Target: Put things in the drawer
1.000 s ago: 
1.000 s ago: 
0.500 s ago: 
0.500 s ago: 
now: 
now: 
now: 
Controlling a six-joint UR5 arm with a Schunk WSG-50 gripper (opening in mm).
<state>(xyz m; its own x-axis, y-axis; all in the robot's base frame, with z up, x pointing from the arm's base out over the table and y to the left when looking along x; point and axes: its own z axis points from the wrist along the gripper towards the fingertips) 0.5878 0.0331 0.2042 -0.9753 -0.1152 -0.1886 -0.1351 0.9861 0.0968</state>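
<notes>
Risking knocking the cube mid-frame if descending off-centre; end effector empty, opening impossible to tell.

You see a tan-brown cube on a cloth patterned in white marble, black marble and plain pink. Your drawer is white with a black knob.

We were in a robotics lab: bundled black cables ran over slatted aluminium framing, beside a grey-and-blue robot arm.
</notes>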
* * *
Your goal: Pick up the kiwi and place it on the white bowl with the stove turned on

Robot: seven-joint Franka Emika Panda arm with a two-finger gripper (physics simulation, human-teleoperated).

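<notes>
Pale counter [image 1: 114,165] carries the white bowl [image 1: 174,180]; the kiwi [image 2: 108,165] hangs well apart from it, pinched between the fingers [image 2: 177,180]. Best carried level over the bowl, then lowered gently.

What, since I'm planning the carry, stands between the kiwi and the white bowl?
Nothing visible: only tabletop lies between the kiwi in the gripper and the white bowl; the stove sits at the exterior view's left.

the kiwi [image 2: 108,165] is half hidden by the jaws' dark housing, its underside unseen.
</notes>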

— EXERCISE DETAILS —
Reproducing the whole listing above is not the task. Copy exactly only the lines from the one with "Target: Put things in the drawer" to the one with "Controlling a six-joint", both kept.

— YOUR RESPONSE —
Target: Put things in the drawer
1.000 s ago: 
1.000 s ago: 
0.500 s ago: 
0.500 s ago: 
now: 
now: 
now: 
Controlling a six-joint UR5 arm with a Schunk WSG-50 gripper (opening in mm).

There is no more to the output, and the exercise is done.